**Task to complete:**
Take the data below and filter it for lines containing the word "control"; show each line found.

**Information given:**
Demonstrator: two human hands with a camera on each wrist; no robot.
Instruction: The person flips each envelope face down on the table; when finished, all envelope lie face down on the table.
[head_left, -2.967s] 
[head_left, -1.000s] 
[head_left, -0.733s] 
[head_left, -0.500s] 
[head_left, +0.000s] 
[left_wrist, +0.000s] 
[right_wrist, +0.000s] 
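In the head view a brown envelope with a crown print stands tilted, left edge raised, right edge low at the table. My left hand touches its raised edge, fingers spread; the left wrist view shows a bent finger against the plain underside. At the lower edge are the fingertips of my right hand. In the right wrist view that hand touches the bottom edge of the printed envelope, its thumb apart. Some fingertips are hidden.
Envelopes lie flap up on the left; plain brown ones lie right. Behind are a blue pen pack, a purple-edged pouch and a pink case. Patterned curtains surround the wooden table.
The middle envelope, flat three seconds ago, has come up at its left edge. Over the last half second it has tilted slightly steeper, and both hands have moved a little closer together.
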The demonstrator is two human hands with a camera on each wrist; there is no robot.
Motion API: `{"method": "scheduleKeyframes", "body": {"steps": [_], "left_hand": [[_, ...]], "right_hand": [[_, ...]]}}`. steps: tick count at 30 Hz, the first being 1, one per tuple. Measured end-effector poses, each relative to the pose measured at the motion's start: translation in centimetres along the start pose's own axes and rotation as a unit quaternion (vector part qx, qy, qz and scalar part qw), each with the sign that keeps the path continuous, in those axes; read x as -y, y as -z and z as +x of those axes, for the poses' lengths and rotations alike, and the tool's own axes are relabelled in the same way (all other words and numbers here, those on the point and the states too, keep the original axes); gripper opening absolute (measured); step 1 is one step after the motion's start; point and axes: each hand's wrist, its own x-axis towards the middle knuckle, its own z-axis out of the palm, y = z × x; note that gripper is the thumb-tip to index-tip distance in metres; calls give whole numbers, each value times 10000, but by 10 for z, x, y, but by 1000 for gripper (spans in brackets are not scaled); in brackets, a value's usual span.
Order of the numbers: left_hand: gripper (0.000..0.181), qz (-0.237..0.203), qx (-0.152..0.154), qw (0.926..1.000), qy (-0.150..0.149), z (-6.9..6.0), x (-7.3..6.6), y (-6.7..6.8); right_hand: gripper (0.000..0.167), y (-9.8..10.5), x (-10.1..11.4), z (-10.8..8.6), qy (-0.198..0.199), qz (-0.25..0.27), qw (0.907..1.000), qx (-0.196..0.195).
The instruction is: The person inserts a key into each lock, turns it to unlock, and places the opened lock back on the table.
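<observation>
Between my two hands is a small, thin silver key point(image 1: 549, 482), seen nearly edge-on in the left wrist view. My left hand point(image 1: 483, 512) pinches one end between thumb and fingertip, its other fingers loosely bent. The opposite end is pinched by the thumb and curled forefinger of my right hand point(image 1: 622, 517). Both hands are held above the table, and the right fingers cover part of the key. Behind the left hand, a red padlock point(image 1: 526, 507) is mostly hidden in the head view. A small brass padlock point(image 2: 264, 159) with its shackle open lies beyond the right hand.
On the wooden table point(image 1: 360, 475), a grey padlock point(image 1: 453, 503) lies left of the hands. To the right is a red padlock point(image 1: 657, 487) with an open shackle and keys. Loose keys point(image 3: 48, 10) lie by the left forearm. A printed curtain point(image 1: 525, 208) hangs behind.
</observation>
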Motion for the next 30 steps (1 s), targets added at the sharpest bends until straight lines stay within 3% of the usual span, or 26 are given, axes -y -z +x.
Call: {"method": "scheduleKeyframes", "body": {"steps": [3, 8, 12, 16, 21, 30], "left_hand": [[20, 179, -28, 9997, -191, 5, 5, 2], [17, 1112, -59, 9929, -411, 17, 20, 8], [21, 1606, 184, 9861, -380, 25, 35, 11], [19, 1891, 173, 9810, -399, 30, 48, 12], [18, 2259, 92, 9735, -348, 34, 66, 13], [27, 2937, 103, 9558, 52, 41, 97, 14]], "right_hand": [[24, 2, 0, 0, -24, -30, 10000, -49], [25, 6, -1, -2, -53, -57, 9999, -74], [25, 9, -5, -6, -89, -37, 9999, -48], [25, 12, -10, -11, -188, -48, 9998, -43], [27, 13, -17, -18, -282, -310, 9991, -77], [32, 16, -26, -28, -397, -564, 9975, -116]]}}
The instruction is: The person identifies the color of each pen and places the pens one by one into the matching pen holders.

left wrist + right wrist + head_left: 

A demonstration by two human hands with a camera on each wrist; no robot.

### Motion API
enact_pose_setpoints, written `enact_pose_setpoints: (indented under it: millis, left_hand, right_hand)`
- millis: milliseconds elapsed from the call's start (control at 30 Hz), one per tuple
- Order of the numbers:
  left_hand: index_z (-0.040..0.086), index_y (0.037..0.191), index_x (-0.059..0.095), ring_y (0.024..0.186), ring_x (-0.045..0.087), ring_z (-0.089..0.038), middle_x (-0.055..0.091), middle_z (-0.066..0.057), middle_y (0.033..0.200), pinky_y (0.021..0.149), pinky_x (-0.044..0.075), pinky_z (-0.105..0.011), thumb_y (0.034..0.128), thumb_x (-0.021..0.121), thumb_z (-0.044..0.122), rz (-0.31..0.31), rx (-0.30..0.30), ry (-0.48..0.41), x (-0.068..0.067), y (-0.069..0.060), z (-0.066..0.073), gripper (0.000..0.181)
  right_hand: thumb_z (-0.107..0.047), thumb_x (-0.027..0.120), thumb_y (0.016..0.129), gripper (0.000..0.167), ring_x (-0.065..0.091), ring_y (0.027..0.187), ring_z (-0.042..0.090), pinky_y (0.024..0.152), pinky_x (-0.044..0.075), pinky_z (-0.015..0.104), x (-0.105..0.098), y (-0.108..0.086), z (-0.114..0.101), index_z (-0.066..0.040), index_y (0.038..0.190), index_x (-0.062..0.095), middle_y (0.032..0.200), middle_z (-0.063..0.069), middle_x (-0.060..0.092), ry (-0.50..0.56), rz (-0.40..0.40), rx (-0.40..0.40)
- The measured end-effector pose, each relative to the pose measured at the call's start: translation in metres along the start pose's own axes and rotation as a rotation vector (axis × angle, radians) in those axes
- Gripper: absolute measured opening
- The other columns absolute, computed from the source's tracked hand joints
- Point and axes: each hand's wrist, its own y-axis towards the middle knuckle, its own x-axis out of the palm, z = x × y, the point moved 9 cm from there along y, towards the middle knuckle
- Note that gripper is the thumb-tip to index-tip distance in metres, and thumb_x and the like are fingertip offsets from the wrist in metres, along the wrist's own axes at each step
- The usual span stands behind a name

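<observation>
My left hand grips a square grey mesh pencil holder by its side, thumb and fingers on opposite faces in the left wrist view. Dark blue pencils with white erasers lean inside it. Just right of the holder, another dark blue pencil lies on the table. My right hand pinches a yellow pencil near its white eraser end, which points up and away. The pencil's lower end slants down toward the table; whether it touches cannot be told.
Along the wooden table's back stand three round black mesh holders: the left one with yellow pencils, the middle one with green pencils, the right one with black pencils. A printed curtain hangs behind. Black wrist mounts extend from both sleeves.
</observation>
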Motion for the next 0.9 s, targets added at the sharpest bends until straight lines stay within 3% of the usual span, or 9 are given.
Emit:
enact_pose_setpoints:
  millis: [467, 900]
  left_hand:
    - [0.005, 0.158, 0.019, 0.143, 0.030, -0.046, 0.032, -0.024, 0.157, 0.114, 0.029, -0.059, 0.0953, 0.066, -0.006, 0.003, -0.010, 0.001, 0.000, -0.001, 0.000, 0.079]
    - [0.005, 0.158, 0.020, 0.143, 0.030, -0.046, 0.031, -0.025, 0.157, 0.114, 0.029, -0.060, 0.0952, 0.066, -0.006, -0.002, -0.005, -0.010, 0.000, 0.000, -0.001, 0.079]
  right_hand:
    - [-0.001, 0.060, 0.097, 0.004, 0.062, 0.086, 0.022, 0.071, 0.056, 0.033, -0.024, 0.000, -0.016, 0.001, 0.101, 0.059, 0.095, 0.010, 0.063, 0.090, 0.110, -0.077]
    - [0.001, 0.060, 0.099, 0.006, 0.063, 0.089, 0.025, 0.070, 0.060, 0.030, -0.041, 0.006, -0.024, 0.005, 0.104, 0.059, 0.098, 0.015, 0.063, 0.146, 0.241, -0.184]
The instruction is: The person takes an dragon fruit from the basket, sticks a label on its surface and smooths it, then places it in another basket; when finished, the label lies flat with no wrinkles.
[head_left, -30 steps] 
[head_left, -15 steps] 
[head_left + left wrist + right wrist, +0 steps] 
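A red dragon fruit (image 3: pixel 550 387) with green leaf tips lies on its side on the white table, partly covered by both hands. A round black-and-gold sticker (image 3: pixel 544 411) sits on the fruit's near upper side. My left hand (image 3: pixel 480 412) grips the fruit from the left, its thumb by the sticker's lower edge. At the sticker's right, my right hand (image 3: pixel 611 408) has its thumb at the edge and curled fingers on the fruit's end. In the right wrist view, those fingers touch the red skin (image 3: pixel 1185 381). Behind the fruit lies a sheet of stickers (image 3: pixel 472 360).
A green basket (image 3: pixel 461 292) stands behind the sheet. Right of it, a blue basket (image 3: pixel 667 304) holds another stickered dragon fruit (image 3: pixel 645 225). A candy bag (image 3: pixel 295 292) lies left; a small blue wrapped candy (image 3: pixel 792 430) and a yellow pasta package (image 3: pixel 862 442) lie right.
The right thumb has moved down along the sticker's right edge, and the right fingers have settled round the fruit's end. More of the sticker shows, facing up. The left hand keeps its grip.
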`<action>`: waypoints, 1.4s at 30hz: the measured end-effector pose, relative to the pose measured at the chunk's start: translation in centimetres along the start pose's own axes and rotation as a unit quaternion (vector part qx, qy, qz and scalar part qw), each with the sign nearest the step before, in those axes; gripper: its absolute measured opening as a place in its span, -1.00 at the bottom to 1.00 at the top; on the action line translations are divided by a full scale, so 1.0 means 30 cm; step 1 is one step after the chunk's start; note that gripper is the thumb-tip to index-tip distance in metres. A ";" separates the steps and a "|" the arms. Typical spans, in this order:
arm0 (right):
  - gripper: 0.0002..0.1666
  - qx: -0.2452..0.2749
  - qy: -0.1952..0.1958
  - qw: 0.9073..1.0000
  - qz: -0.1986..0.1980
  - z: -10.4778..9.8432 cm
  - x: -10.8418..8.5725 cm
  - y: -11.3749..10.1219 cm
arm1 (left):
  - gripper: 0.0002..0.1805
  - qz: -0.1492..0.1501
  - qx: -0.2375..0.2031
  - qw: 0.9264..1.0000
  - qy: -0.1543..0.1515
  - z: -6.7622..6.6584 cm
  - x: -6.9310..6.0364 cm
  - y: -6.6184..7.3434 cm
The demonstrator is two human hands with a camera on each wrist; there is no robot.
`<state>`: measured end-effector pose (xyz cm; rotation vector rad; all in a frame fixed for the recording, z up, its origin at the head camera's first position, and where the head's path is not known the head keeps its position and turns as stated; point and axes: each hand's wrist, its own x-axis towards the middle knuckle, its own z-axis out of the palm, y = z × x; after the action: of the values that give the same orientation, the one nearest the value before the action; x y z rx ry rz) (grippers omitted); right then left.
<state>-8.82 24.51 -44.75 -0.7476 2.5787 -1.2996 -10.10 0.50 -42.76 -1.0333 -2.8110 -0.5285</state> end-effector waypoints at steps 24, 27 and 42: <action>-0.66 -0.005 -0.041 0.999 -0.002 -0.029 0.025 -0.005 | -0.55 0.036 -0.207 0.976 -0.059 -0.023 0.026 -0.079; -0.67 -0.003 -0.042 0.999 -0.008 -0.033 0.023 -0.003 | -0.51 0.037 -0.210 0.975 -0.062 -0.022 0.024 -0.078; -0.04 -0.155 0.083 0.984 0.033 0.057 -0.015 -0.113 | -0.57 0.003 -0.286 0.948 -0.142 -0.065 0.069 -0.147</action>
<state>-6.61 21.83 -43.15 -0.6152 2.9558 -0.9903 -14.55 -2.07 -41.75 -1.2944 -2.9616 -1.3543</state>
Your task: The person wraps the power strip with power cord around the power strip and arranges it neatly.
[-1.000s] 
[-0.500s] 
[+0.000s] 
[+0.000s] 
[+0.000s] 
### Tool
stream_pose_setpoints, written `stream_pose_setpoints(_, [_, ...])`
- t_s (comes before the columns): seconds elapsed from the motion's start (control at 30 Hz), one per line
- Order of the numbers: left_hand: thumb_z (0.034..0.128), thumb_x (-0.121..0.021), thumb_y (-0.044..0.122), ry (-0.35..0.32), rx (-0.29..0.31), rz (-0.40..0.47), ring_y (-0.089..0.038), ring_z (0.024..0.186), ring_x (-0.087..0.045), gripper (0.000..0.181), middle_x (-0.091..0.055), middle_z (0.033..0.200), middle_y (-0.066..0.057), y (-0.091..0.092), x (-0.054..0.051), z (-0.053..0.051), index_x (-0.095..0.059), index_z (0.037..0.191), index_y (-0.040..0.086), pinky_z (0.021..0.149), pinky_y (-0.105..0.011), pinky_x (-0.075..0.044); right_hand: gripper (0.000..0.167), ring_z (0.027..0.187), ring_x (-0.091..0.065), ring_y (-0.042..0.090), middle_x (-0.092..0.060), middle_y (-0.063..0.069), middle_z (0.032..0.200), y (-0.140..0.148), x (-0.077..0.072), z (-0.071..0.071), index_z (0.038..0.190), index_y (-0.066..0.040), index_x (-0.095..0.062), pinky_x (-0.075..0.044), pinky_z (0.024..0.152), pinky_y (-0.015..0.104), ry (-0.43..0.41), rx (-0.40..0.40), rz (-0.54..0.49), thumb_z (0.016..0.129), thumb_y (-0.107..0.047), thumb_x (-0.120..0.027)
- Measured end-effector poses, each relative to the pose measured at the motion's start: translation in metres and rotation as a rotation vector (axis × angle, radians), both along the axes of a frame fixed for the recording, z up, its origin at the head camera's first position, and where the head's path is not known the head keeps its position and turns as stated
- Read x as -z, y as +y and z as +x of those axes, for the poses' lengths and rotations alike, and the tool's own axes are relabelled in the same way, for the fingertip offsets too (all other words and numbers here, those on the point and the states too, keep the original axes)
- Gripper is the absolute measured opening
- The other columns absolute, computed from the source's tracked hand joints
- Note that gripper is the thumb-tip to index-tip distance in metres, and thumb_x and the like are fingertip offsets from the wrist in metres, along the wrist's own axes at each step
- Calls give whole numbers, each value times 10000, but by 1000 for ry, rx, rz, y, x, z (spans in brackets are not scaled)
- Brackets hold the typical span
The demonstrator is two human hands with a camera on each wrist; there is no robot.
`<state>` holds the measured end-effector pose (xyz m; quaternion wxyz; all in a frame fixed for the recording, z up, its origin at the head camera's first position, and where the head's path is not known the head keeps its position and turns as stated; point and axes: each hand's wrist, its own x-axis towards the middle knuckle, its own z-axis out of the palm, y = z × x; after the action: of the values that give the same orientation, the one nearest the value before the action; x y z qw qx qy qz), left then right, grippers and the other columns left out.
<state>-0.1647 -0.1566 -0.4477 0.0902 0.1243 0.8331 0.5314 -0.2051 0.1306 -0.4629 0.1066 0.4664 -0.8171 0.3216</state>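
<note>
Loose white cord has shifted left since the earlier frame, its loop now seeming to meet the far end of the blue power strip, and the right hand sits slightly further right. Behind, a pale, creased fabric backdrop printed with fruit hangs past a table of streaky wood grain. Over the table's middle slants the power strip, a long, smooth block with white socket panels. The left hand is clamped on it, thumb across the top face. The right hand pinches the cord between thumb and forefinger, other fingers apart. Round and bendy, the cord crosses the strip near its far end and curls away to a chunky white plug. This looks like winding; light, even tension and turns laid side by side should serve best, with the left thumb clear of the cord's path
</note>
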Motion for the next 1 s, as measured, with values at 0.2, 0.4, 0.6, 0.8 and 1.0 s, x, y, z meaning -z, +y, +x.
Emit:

**Solution to this problem:**
- millis: milliseconds elapsed from the call's start (control at 30 Hz), one per tuple
- t_s (comes before the columns): seconds elapsed from the motion's start (control at 30 Hz), one per line

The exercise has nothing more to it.